Their Jungler6/14/2015, 7:23:20 AM1 votes

Yes. Though, when in doubt, it is always better to play passively. Basically if your team has a huge opportunity and you don't take it, it can be detrimental. It also depends on champions. For example Vladimir Vayne are weak early game, so you have to play passively at first and then scale well late. Let's say you took out 3 of their team members and lost 1. Your Thresh died while their Gnar Azir Jinx did. Your team already lost all turrets outside the base. But now all their carries are dead and you should probably go for a baron or maybe a few towers. But instead you decide to keep farming because jungle is unwarded. That is wrong, since they have no kill potential even if they pick you up, since it's a 4v2.

Also, same thing for champions that are good early/mid. If you don't take advantage of that early level superiority, you will be outscaled. Or maybe they are taking dragon but you know they are low health and you are ahead in items. You decide not to go in because you don't think it's safe. Now you missed 2-5 kills and gave up a dragon because you were afraid, pretty much.

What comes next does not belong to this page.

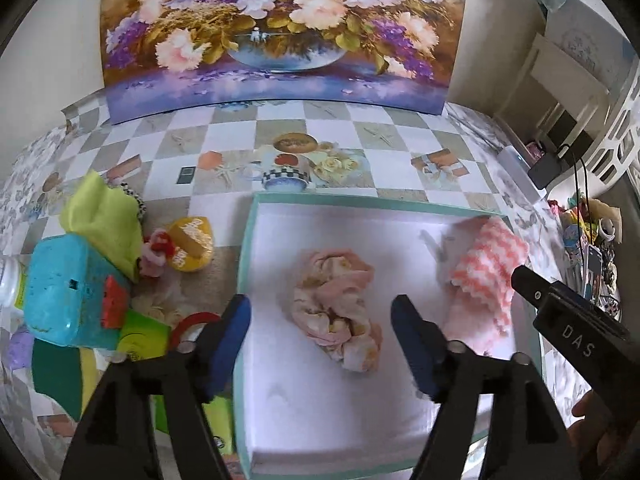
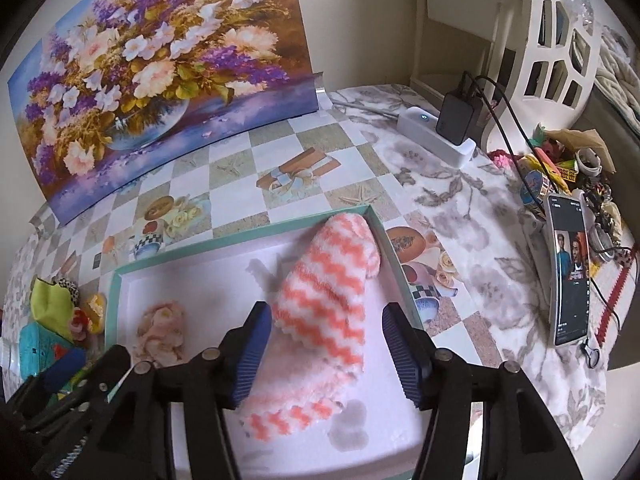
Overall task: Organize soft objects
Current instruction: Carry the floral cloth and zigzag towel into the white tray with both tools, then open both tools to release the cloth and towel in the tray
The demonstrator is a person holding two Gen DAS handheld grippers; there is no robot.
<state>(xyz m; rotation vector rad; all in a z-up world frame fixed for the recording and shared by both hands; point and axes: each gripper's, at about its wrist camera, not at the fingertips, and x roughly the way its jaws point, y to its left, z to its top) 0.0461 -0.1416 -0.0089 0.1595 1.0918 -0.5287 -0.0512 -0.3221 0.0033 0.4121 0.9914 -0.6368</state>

Also, a very common mistake is that junglers keep farming instead of ganking a lane that seems really abusable.

Basically, every time you play too passively, you are giving something to your opponent. It is obviously a matter of judgement and experience when to go aggressive and passive.

Lugg6/14/2015, 7:40:01 AM1 votes

Play passive until you can get some sort of an advantage and then abuse that advantage for all it's worth. If the other team is all bot tower diving your supp and ADC, take mid or top tower. If you poke your opponent out of lane, push the wave to the turret and either back or go help another lane. Doing things like that wins games at all levels.

Toastey6/14/2015, 9:14:39 AM1 votes

depends on the champ, depends on the matchup, depends on jungle pressure from your jungler and the enemy's. there are so many factors as to how to play a lane optimally, whether that be by aggressively trading with your lane opponent or passively farming and relying on your outscaling potential. you focusing on not dying is pretty good, but you need to know when you have to suicide bomb to secure a bigger advantage for your team. a good benchmark for getting better is looking at your overall game impact vs that of your lane opponent. if you felt like you participated more in your team's successes than your lane opponent did in theirs, youve played a good game--even if you lose. if you felt like you won your lane but your lane opponent ended up doing huge amounts of work for his team, figure out why. figure out what he did to be that useful even when playing from behind, and most importantly, figure out what you can learn from his performance. even when you play a good game, go back and think about your mistakes. when did you make a sub-optimal play? how much did it cost you and your team? what would have been the optimal play to make? over time you'll improve your decision making just by thinking about it.

always think about how your team would optimally play the game at any given moment, what you have to do to get to that optimal condition, and how to execute that plan. then, think about how the enemy would optimally play the game, what they have to do, and how you can stop it. it's chess.